Differential entropy

From Wikipedia, the free encyclopedia

Differential entropy (also referred to as continuous entropy) is a concept in information theory which tries to extend the idea of (Shannon) entropy, a measure of average surprisal of a random variable, to continuous probability distributions.

1 Definition
2 Properties of differential entropy
3 Example: Exponential distribution
4 Differential entropies for various distributions
5 See also
6 References
7 External links

[edit] Definition

Let X be a random variable with a probability density function f whose support is a set $\mathbb X$ . The differential entropy $h (X)$ or $h (f)$ is defined as

$h(X) = -\int_\mathbb{X} f(x)\log f(x)\,dx.$

As with its discrete analog, the units of differential entropy depend on the base of the logarithm, which is usually 2 (i.e., the units are bits). See logarithmic units for logarithms taken in different bases. Related concepts such as joint, conditional differential entropy, and relative entropy are defined in a similar fashion.

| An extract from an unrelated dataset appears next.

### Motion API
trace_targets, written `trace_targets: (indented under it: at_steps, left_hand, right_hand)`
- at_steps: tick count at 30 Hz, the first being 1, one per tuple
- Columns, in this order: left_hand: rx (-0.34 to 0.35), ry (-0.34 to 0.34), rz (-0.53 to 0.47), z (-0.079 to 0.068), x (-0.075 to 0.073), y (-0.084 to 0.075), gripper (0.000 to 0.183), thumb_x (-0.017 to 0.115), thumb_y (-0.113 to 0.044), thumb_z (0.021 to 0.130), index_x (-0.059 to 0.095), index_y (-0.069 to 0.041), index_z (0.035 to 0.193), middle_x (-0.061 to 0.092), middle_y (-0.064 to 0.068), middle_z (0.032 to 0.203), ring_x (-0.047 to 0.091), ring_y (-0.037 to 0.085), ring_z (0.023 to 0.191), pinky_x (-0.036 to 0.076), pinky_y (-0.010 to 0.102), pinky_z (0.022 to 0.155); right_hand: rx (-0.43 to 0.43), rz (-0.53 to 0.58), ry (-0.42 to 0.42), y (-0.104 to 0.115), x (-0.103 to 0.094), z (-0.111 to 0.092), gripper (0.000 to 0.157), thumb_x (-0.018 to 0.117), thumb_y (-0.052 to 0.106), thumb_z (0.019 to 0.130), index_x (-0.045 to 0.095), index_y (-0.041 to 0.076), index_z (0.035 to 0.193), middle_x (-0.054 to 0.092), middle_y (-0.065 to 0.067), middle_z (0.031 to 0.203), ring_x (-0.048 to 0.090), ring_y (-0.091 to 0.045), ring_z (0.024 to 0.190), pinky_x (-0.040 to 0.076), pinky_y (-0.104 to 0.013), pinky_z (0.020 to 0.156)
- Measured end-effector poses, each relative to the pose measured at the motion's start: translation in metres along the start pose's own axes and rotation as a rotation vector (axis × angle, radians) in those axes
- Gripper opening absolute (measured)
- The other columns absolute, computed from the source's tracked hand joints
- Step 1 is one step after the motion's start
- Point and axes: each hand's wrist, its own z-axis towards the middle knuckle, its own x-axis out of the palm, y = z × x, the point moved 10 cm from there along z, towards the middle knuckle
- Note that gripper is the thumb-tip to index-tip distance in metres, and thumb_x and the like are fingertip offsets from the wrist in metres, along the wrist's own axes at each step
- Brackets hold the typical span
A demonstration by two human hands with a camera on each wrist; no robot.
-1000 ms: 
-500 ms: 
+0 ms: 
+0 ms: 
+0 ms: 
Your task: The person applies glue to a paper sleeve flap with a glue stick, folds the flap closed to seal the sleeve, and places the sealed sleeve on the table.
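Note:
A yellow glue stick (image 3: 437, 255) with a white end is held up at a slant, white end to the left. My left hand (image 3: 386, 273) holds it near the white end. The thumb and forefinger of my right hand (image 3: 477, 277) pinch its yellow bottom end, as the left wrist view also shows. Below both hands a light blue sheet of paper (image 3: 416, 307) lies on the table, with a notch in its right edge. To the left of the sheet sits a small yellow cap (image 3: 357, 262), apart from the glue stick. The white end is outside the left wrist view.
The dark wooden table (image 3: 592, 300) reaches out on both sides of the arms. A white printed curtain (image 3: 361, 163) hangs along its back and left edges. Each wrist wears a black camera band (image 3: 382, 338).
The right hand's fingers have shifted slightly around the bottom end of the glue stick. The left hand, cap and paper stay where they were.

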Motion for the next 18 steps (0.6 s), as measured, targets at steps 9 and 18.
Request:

One must take care in trying to apply properties of discrete entropy to differential entropy, since probability density functions can be greater than 1. For example, Uniform(0,1/2) has differential entropy $\int_0^\frac{1}{2} -2\log2\,dx=-1$ .

The definition of differential entropy above can be obtained by partitioning the range of X into bins of length $Δ$ with associated sample points $i Δ$ within the bins, for X Riemann integrable. This gives a quantized version of X, defined by $X Δ = i Δ$ if $i\Delta \leq X \leq (i+1)\Delta$ . Then the entropy of $X Δ$ is

$-\sum_i f(i\Delta)\log f(i\Delta)\Delta - \sum f(i\Delta)\log(\Delta)\Delta$ .

The first term approximates the differential entropy, while the second term is approximately $- log(Δ)$ . Note that this procedure suggests that the differential entropy of a discrete random variable should be $-\infty$ .

Note that the continuous mutual information $I (X; Y)$ has the distinction of retaining its fundamental significance as a measure of discrete information since it is actually the limit of the discrete mutual information of partitions of X and Y as these partitions become finer and finer. Thus it is invariant under quite general transformations of X and Y, and still represents the amount of discrete information that can be transmitted over a channel that admits a continuous space of values.

[edit] Properties of differential entropy

For two densities f and g, $D(f||g) \geq 0$ with equality if $f = g$ almost everywhere. Similarly, for two random variables X and Y, $I(X;Y) \geq 0$ and $h(X|Y) \leq h(X)$ with equality if and only if X and Y are independent.
The chain rule for differential entropy holds as in the discrete case

$h(X_1, \ldots, X_n) = \sum_{i=1}^{n} h(X_i|X_1, \ldots, X_i-1) \leq \sum h(X_i)$ .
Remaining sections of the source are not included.